(Task brief): Please return the lines of the data that contain "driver".
——
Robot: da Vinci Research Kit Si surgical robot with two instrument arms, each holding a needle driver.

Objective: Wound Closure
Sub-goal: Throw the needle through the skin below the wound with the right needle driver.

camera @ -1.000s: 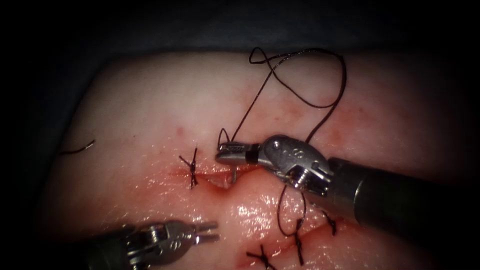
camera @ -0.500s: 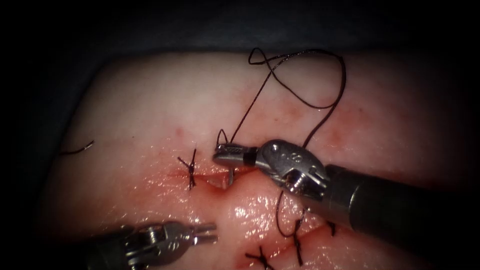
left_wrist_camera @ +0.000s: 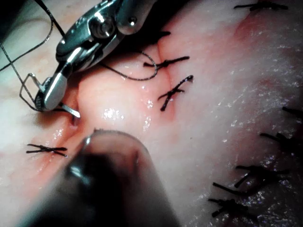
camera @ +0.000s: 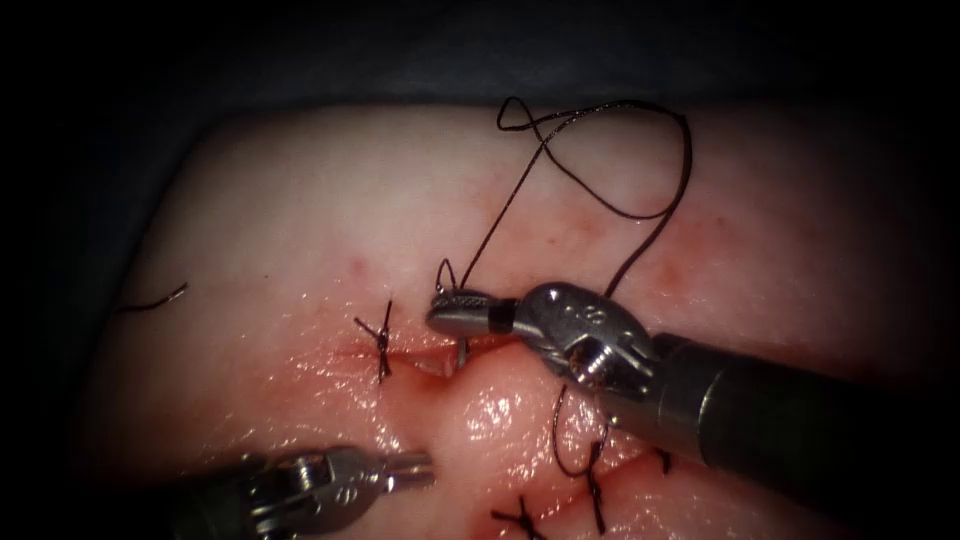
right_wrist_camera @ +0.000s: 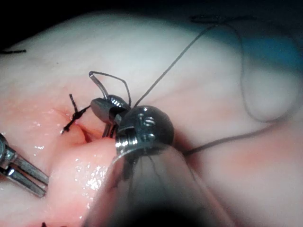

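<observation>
Endoscope view, nearest first: the left hand (camera: 420, 465) lies low over the wet tissue (camera: 300, 230) on the near side of the cut, its two jaws pressed together and holding nothing. Beside it, toward the right, dark knotted stitches (camera: 595, 480) cross a closed stretch of the wound, and a loop of thread (camera: 560, 430) curls over them.

Further in, the cut (camera: 420, 355) runs across the middle, with red fluid (camera: 330, 360) along its edges. One finished stitch (camera: 381, 340) sits across it to the left. Just right of that stitch the right hand (camera: 445, 312) reaches in from the right, its jaws pinching the needle (camera: 462, 350) near its thread end; the steel shaft drops from the jaws into the open gap of the cut, its point hidden in the tissue.

From the left wrist view the same hand (left_wrist_camera: 45, 99) grips the needle (left_wrist_camera: 70, 111) just above the wound, thread (left_wrist_camera: 28, 90) bending round the jaw tips. From the right wrist view the right hand (right_wrist_camera: 106, 111) is shut on the needle (right_wrist_camera: 102, 85), whose thread end arches up over the jaws.

Beyond the hand, the thread rises from the needle's tail, crosses itself in a wide loop (camera: 640, 160) near the far edge of the tissue, and comes back down behind the right wrist. Far left, a short cut end of thread (camera: 155, 298) lies loose on the tissue.
</observation>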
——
(Solved exercise):
Robot: da Vinci Research Kit Si surgical robot with two instrument arms, each holding a needle driver.
Sub-goal: Throw the needle through the skin below the wound with the right needle driver.

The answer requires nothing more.